Honestly I was excited about hacktoberfest when I first heard about it, I thought it would be full of huge opensource projects and bugs on stuff I use every day, except I found most of the hacktoberfest labeled issues are more of collections of code like a list of nice words or a set of algorithms in different languages. This made searching for actual projects tedious since there was a lot of these kinds of projects making issues but eventually I found a project that struck my interest.

Project

This project was a game engine written in c++ then a python wrapper is put on it so it can be used in python. I found this project captivating since it used combined two languages that I'm interested in. The game engine seemed to be in a primitive but working state. But more I read into the code the more it became confusing, it used a lot of strange calculations and an enormous amount of OpenGL functions which I couldn't understand. I kind of gave up on it since it seemed like a never ending rabbit hole of code. Except I couldn't stop thinking about it, I guess even if I didn't understand the code I still found it interesting.

Issue

At the time I was choosing an issue there was only two open and one of them was already being work on so I was left to do this one. Although I had no understanding of OpenGL or how texture rendering even worked I chipped away at it for a few days, looking at each function call, traversing files just to find some clue on how I could implement the fix. I found the line that used an image from file and the line that loaded it. All I had to do was change that and be done. So I messed around with it and got it working! Even I was surprised when it started showing different a image. This victory was bittersweet because after I changed the loaded image I couldn't find a way to specify that image in the python constructor. Thankfully it was pointed out that the python constructor wasn't in the scope of my pull request so I was in the clear. I put up my pr and that was it.

Pull Request

The project owner brought up some valid criticism in my pull request. I was loading the texture from file every frame which would cause additional lag and I could just have the image stored in a object group since it is being used by every object in that group. I made these changes and then tragedy struck... The pretty colors from the pictures weren't being shown anymore.

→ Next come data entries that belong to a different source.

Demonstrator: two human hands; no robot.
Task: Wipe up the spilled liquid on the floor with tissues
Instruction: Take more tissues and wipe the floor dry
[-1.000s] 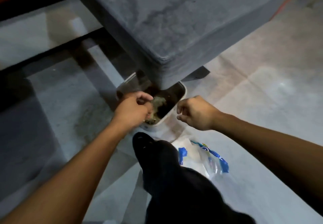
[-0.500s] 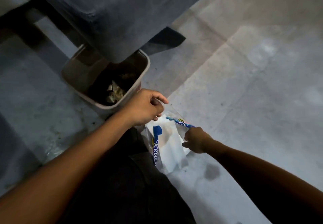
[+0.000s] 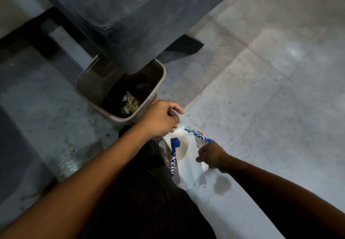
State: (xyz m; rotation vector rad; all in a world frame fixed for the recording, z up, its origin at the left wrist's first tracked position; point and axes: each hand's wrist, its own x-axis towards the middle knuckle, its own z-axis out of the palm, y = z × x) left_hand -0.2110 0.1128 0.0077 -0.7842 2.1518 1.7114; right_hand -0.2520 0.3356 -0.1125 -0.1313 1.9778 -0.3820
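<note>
While one crinkly plastic tissue pack (image 3: 183,156) is lying beside one rectangular bin (image 3: 89,87), right hand (image 3: 211,156) is pinching white tissue (image 3: 190,169); left hand (image 3: 160,120) is pinching pack's plastic edge.

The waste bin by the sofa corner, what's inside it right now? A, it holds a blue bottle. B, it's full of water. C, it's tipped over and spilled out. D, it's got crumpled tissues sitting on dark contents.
D: the waste bin stands upright on the floor, and pale crumpled tissues lie inside it on dark contents, just beyond the left hand.
</note>
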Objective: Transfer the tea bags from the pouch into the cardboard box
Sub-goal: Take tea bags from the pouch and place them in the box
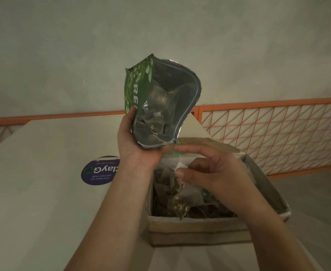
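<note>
My left hand (136,142) grips the lower end of a green foil pouch (160,98), held up with its mouth open toward me; several tea bags show inside it. Below and to the right stands an open cardboard box (197,229) holding several tea bags. Above the box, my right hand (213,177) pinches the paper tags and strings of tea bags (184,202) that dangle just over the box's contents.
The box rests on a pale table (33,192) with a round purple sticker (99,170) to the left of my left arm. An orange metal lattice railing (277,133) runs behind the table, under a plain wall.
</note>
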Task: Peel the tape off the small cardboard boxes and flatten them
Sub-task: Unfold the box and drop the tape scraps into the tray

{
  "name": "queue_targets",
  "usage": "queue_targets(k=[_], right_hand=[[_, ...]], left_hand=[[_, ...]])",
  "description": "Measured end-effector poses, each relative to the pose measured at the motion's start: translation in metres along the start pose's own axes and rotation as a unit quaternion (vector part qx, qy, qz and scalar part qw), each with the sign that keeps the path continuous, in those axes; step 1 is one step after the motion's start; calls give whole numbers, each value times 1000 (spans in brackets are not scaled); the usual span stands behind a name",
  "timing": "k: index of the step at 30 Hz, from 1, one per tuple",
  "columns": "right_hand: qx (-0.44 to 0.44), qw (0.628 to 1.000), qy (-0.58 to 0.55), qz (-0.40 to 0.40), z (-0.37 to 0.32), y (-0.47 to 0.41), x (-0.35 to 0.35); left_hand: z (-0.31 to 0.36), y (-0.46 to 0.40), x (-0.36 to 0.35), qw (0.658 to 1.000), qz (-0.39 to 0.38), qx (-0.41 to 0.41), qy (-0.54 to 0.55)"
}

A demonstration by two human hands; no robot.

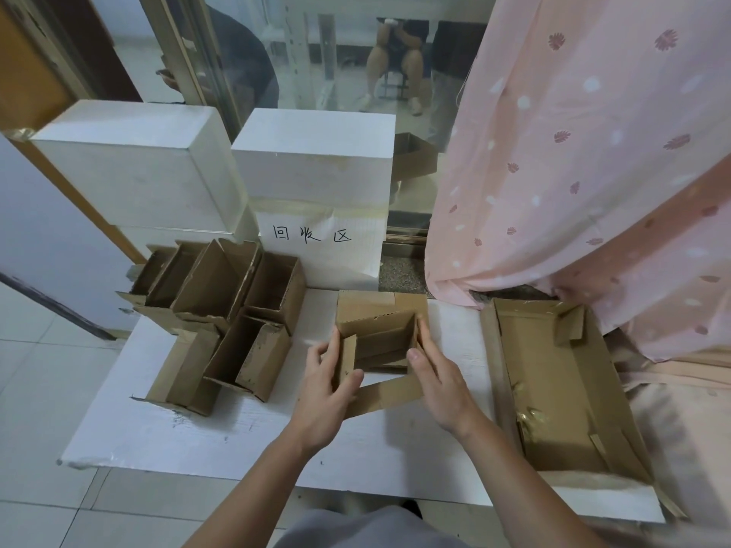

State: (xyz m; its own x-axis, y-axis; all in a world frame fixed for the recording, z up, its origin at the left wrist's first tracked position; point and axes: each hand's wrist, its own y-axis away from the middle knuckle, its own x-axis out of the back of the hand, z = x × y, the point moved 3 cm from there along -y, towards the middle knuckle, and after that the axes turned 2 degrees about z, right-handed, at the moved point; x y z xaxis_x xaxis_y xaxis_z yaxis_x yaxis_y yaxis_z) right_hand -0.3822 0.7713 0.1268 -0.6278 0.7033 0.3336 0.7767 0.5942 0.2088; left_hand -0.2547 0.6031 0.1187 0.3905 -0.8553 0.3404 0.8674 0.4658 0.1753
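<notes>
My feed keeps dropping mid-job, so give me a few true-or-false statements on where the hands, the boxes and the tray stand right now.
1. Both hands hold the same small open box. True: left hand on its left wall, right hand on its right wall.
2. That box is already flat. False: its walls still stand.
3. The pile of small boxes lies to the person's right. False: it lies left.
4. A large shallow cardboard tray sits at the right. True.
5. The paper sign lies flat on the table. False: it is taped to a white block.

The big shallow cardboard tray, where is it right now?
In the head view the big shallow cardboard tray lies at the right end of the white table, just right of the right hand, below the pink curtain.
</notes>
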Motion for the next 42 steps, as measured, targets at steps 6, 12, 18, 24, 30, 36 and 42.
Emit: queue_targets(k=[6,12,18,24,30,36,42], right_hand=[[-16,994,-99,34,3,-5,5],[-37,992,-107,59,10,-6,7],[-79,979,-176,61,15,-5,13],[-79,973,-217,27,20,-4,15],[-35,986,-162,-2,9,4,13],[14,999,-35,10,9,8,7],[29,999,33,16,15,6,8]], left_hand=[[7,3,1,999,-34,-3,24],[12,4,-2,999,-42,-25,19],[15,2,-5,999,-39,-28,-22],[13,-1,-6,999,-7,-27,-39],[29,-4,-4,997,71,-19,36],[43,-5,-5,986,147,-8,78],[53,-6,-3,979,197,-17,44]])
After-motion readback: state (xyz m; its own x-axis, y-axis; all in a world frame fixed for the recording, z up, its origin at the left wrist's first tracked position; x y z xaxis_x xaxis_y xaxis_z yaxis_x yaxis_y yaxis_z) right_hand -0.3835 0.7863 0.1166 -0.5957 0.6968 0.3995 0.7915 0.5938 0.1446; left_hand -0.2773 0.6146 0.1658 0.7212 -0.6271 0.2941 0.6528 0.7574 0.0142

It seemed like if the image wasn't being loaded right before it was being used, it would get corrupted somewhere along the line. I set sail back into the sea of code and tried to find out why this was but I just couldn't. I replied to the project owners comment telling him my problem seeing if he could find out why this was happening but as of righting this he has not yet replied.

Conclusion

I learned a bit about OpenGL and some game engine logic. I am still interested in this project but as of now it is unclear whether or not I will be worth the time investment and stress trying to contribute to this project. Overall even though it sounds like I had a terrible experience I actually enjoyed sifting through code and finally finding a nugget of gold only to find out it was fools gold.